Restate word for word the lines below that run from the one holding "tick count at" through the one holding "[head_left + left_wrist", inclusive. Pictures don't belong in the copy.
Start of DATA FOR ANALYSIS
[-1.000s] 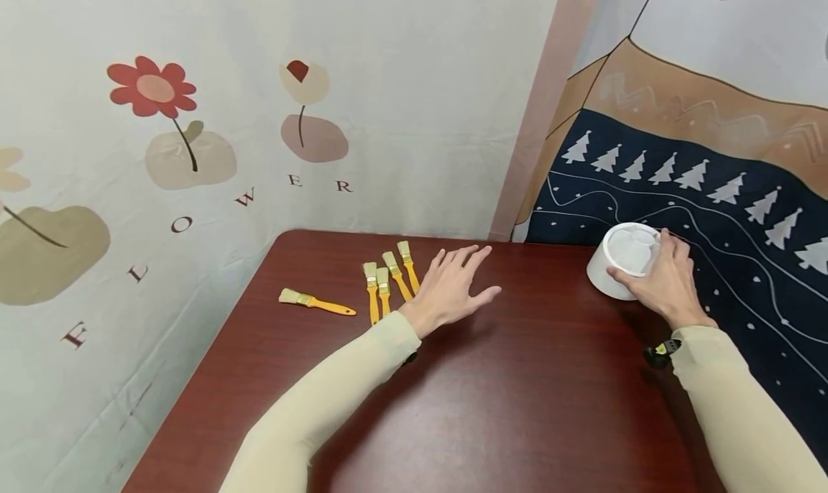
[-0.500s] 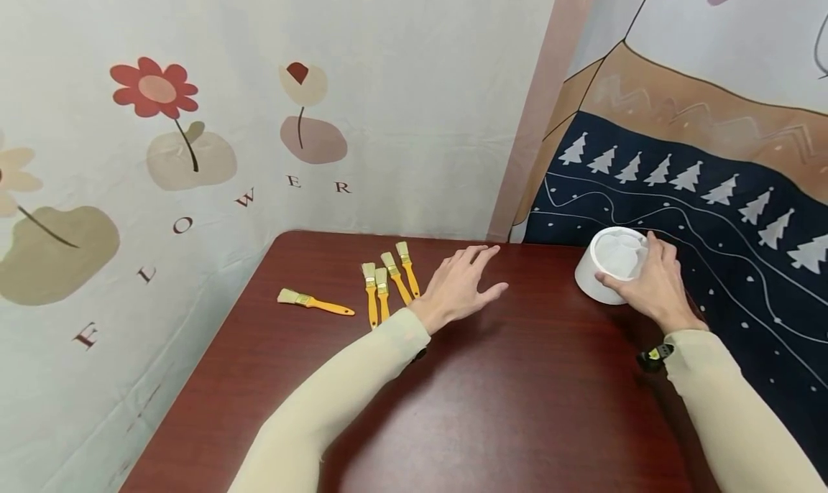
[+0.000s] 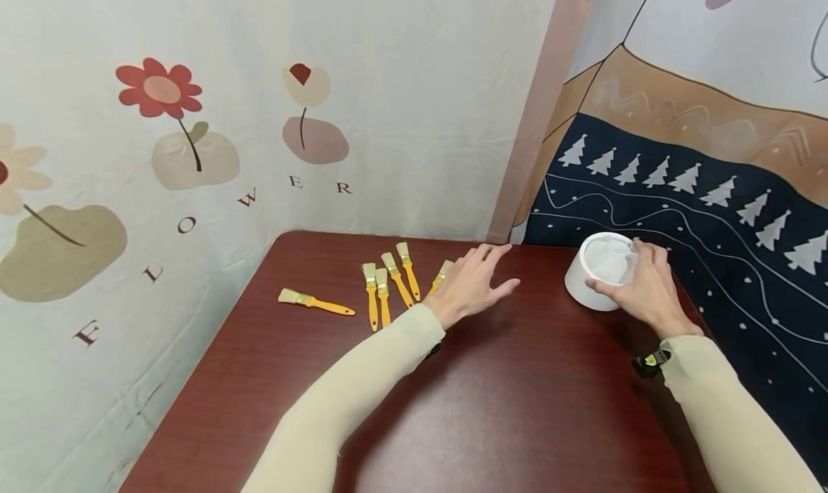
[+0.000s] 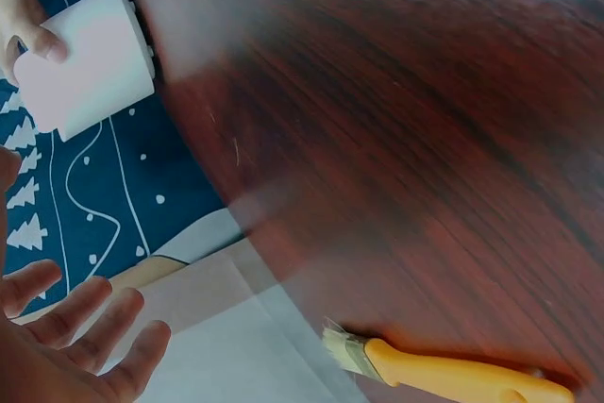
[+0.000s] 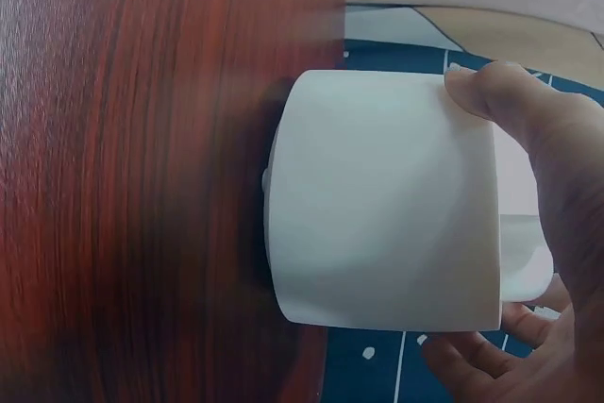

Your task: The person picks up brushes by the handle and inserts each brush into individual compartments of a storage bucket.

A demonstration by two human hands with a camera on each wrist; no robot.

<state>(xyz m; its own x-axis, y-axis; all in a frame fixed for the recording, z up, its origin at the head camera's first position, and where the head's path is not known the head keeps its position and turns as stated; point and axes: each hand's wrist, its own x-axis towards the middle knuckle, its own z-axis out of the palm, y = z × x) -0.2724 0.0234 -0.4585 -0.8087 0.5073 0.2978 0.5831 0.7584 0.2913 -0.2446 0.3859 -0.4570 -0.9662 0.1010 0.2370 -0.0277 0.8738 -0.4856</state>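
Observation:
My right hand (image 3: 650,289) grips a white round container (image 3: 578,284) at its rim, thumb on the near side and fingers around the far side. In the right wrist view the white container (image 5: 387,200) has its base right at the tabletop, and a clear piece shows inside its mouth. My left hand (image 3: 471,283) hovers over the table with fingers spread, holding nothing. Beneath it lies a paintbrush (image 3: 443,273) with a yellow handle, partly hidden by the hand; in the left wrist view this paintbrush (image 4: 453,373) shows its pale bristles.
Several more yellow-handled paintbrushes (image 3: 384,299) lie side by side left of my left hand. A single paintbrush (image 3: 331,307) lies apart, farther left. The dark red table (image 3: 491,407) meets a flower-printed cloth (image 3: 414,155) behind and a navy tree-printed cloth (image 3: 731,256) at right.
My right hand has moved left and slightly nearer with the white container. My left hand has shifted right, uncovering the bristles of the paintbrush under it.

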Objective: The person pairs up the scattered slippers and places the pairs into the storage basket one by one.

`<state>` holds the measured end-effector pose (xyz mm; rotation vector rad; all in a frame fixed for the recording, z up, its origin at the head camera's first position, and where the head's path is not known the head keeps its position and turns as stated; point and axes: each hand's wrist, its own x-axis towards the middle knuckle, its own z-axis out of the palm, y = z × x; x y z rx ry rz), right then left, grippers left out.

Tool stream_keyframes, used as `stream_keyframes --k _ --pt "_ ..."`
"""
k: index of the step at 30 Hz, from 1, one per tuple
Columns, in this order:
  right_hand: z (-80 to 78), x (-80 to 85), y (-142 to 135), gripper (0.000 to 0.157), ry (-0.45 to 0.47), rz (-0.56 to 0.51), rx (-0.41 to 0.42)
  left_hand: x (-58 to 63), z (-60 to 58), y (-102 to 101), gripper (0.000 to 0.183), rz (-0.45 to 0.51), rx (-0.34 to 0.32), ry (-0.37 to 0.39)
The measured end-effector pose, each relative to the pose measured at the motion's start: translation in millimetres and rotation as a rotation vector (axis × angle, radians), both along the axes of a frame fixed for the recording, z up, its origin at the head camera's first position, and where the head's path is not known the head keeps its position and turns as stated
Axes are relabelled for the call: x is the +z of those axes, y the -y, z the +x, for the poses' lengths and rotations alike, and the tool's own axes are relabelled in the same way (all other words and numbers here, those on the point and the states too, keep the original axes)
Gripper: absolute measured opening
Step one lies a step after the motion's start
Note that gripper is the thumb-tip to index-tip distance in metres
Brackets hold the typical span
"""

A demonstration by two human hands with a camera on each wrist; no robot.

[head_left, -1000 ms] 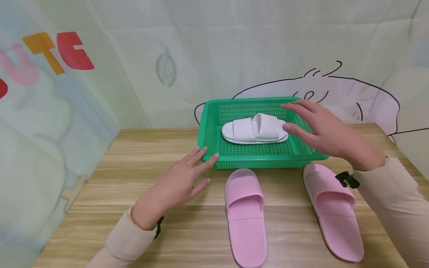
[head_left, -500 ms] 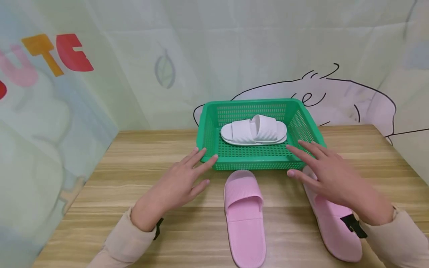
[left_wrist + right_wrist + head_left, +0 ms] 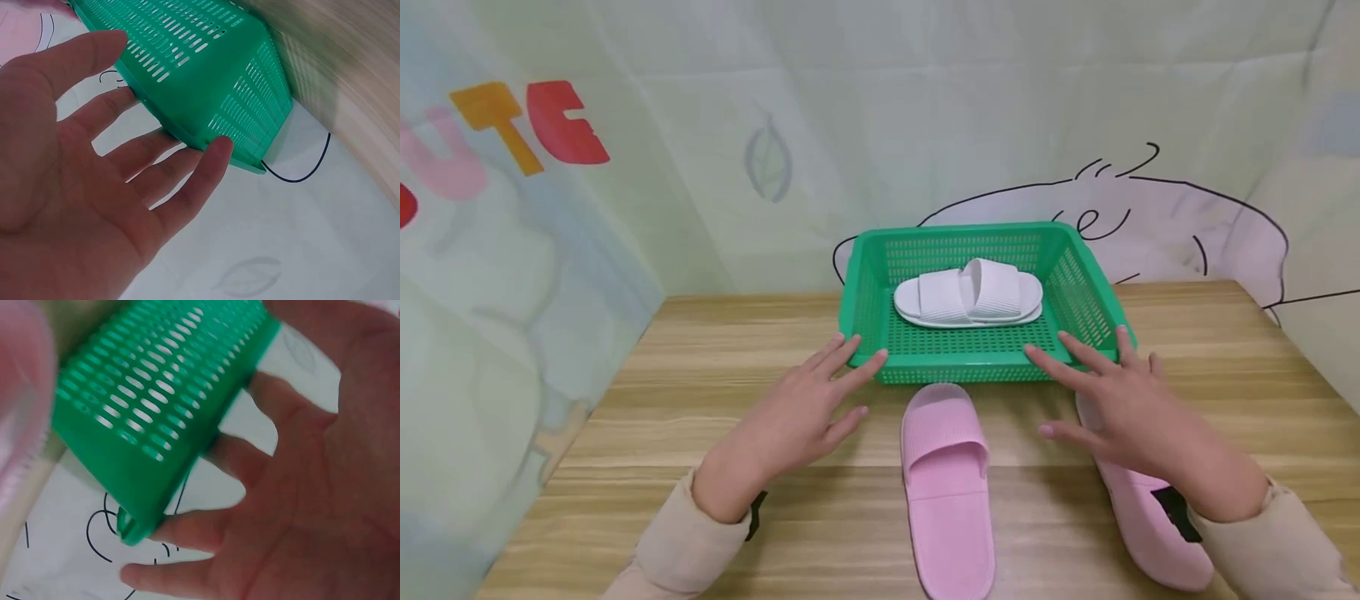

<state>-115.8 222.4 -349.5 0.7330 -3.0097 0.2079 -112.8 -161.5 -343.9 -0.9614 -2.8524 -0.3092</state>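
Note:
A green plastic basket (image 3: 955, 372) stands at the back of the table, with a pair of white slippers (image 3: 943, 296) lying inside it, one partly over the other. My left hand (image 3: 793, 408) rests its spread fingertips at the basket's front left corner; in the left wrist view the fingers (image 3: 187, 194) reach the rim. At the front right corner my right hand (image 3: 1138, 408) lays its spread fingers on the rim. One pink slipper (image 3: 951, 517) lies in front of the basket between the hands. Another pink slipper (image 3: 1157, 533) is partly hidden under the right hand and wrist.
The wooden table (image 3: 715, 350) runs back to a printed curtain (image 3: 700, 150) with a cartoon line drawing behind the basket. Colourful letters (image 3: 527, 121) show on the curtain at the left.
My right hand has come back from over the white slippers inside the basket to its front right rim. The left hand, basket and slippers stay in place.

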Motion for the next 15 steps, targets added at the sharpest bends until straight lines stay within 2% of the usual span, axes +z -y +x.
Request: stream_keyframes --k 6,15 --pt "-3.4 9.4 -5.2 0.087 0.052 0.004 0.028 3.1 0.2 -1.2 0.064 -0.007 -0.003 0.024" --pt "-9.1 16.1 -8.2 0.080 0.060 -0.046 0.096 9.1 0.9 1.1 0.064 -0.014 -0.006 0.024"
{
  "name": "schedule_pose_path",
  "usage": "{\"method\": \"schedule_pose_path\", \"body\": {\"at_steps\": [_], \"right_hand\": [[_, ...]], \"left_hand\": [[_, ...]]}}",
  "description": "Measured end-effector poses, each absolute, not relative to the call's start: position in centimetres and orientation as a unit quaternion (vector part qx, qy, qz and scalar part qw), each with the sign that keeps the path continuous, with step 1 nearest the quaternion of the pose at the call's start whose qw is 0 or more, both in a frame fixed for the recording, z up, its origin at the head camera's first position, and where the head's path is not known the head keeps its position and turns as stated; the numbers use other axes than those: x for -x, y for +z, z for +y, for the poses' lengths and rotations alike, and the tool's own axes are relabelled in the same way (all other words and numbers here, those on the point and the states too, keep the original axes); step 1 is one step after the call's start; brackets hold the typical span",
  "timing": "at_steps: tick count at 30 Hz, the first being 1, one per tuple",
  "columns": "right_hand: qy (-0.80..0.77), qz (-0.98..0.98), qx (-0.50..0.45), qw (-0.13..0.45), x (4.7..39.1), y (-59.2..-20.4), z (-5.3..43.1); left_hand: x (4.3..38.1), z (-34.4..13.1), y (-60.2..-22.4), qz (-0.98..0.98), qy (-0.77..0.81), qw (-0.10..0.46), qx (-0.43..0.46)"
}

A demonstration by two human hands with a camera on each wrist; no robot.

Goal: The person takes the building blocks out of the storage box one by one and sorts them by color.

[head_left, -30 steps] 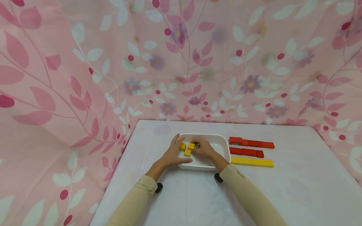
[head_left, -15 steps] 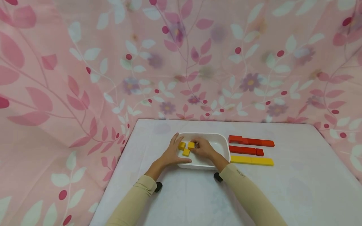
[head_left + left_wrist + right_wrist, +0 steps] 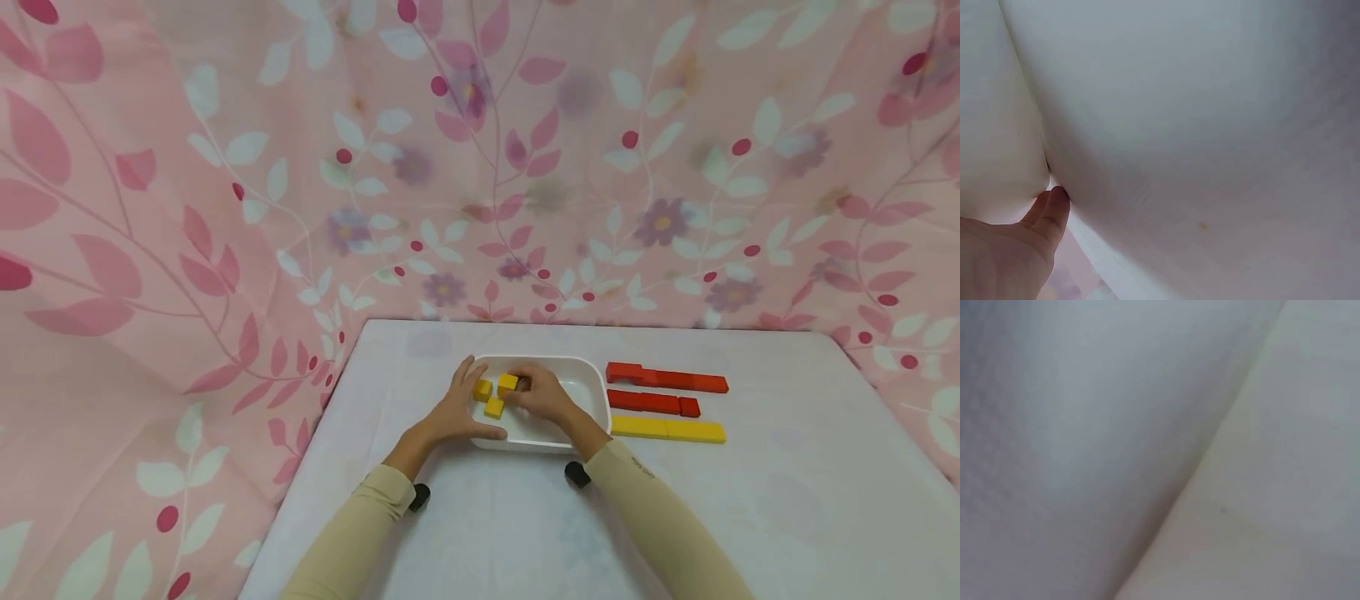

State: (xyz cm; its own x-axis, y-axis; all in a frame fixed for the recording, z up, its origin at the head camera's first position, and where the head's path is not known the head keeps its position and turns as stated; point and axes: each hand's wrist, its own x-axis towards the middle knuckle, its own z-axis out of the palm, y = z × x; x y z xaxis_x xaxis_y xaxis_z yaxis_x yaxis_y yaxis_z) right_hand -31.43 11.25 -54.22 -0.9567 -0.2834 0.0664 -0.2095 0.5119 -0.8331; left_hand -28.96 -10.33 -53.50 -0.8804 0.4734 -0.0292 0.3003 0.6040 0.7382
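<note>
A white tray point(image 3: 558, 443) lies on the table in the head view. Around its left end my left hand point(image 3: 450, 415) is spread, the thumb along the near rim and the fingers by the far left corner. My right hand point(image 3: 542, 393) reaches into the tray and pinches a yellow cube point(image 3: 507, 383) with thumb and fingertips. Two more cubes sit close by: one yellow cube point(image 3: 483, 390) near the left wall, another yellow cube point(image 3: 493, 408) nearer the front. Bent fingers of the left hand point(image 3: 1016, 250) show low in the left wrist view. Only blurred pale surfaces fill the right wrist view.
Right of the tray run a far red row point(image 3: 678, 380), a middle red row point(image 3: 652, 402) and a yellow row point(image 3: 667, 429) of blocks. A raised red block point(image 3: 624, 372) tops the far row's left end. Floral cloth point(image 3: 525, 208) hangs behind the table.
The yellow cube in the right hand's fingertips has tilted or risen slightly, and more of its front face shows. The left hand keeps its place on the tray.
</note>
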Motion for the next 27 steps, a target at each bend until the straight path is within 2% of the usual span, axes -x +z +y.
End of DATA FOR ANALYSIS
__ANSWER TO THE PROBLEM__
  "timing": "at_steps: tick count at 30 Hz, the first being 1, one per tuple",
  "columns": "right_hand: qy (-0.80..0.77), qz (-0.98..0.98), qx (-0.50..0.45), qw (-0.13..0.45), x (4.7..39.1), y (-59.2..-20.4), z (-5.3..43.1); left_hand: x (4.3..38.1), z (-34.4..13.1), y (-60.2..-22.4), qz (-0.98..0.98), qy (-0.77..0.81), qw (-0.10..0.46), qx (-0.43..0.46)"
}

A demonstration by two human hands with a camera on each wrist; no robot.

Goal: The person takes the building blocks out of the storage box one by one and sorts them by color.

[head_left, -30 steps] 
[head_left, -15 steps] 
[head_left + left_wrist + right_wrist, +0 steps] 

Nothing further remains for this exercise.